# Xoxoday Tweet Network
Let's now move onto some real data used in the Xoxoday case study.

Let's import `pandas` and `networkx` again.

In [None]:
import pandas as pd
import networkx as nx

Let's import the "Tweets Data" sheet (in CVS format) from the Xoxoday data.

In [None]:
df = pd.read_csv('./xoxoday_tweets_data.csv')
df.head()

Let's create a small (de-duplicated) DataFrame of tweets containing just the Tweets ID, text, the date-time it was created, and the ID of the tweet replied to if the tweet was a reply (otherwise `NaN`). This is all we really need for this notebook.

In [None]:
df_tweets = df[['Imported ID','Tweet','Tweet Date (UTC)','In-Reply Tweet ID']]
df_tweets = df_tweets.drop_duplicates(subset=['Imported ID'])
df_tweets.head()

## Construct Tweet Network
Let's now construct a "Tweet Network" using the data provided. This is a graph where the nodes represent tweets and the edges represent relationships between the tweets. The `Imported ID` column in the dataset contains the set of Tweets ID's, some of which we will use to represent tweets as nodes. With regards to edges, we will create an edge directed from one tweet to another if the first tweet was a reply to the other, indicated by `In-Reply Tweet ID`.
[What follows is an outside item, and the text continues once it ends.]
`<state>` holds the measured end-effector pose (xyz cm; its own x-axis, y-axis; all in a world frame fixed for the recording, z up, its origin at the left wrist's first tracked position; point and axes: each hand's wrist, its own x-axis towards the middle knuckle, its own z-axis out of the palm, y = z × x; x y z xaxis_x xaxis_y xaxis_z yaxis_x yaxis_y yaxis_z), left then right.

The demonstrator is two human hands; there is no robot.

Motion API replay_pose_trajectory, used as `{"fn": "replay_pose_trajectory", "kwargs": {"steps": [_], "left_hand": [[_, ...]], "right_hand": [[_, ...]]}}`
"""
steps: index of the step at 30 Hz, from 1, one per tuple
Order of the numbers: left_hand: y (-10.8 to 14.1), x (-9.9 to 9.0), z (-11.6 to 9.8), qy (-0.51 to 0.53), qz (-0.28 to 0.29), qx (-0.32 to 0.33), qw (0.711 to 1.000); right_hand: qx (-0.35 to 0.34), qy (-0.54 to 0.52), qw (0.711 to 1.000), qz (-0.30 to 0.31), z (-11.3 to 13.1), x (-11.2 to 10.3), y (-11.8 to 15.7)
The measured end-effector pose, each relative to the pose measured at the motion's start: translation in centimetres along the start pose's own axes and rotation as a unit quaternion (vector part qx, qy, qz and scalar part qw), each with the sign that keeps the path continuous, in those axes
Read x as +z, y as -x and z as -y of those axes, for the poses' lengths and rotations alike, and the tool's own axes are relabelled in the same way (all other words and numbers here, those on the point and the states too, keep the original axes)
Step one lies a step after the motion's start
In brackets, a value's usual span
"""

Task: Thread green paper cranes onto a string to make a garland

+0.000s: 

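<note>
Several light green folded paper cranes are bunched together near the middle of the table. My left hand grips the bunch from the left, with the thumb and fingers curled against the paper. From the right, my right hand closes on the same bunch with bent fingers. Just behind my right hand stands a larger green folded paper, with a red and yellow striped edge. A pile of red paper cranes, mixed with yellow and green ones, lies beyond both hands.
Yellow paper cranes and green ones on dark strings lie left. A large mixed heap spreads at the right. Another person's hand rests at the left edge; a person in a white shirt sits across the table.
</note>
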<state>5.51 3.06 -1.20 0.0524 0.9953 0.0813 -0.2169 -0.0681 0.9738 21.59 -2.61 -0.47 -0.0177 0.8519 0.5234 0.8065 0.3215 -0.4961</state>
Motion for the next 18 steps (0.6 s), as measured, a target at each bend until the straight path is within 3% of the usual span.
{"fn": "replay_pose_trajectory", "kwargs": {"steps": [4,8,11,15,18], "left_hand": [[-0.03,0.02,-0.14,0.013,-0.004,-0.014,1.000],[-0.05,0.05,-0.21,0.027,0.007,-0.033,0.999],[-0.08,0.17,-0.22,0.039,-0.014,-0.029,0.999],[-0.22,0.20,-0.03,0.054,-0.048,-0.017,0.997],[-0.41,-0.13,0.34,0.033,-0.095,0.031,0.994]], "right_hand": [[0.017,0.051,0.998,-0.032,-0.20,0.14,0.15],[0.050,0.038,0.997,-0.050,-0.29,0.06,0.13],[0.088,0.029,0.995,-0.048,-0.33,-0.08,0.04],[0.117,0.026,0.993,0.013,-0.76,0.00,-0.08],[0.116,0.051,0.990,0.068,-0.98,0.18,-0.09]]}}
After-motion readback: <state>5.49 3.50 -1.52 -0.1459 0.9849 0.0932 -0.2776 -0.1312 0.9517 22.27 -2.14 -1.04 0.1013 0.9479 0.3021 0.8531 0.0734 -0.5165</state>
Thus, we will create an `edgelist` for the Tweet Network using the following method:
1. Initiate the edge list using the `Imported ID` and `In-Reply Tweet ID` columns
2. Drop edges that were not replies (i.e., `NaN` in `In-Reply Tweet ID` column)
3. Drop duplicates (as tweets are duplicated in the dataset) and ensure the node ID's are integer valued
4. Create edge weights that are all equal to $1$ (as the reply relationship is binary)

In [None]:
tweets_edgelist = df_tweets[['Imported ID','In-Reply Tweet ID']]
tweets_edgelist = tweets_edgelist.dropna().drop_duplicates().astype(int)
tweets_edgelist['Weight'] = 1
tweets_edgelist.head()

Next we create the network / graph using `from_pandas_edgelist` and visualise it.

In [None]:
G = nx.from_pandas_edgelist(
    tweets_edgelist, 
    source='Imported ID', 
    target='In-Reply Tweet ID', 
    edge_attr='Weight',
    create_using=nx.DiGraph(),
)

nx.draw_spring(G, node_size=5, arrowsize=5)

**Question:** What do you see? Can you explain it?

## Tweet Network Analysis
Let's now perform some quantitative analysis of the tweet network. 

In [None]:
N, K = G.order(), G.size()
avg_deg = float(K) / N
print(f'Nodes: {N}')
print(f'Edges: {K}')
print(f'Average degree: {avg_deg}')

**Question:** How can we interpret the average degree in terms of how many tweets reply to other tweets?

Let's now compute the in-degree of each node (i.e. the number of replies of each tweet) and print the top 5 tweets with highest in-degree (i.e., most replies).

In [None]:
in_degrees_sorted = sorted(G.in_degree(), key=lambda tup: tup[1], reverse=True)
for tweet_ID, in_degree in in_degrees_sorted[:5]:
    tweet_text = df_tweets.query(f'`Imported ID` == {tweet_ID}').Tweet.values
    print(f'Tweet ID: {tweet_ID}')
    print(f'Importance: {in_degree}')
    print(f'Tweet text: {tweet_text}')
    print('\n')


## Tweet Content Analysis
Looks like a number of the tweets with high in-degrees relate to a "contest". Let's investigate if tweets relating to contests really do have higher in-degrees (number of replies). To do this, we will:
1. Create a new DataFrame for the labelled tweets (using the `df_tweets` DataFrame from before)
2. Label the tweets as contest or not based on whether the text contains the "contest" string (ignoring case)
3. Create an `In-degree` column in the DataFrame to store the in-degree values for each tweet
4. Calculate the mean `In-degree` value (number of replies) for contest and not contest labelled tweets

In [None]:
df_tweets_labeled = df_tweets.copy()
df_tweets_labeled['Contest'] = df_tweets_labeled['Tweet'].str.contains('contest',case=False)

# Create in-degree column
in_degrees_dict = {node:in_degree for node,in_degree in in_degrees_sorted}
in_degrees_func = lambda ID: in_degrees_dict[ID] if ID in in_degrees_dict else 0
df_tweets_labeled['In-degree'] = df_tweets_labeled['Imported ID'].apply(in_degrees_func)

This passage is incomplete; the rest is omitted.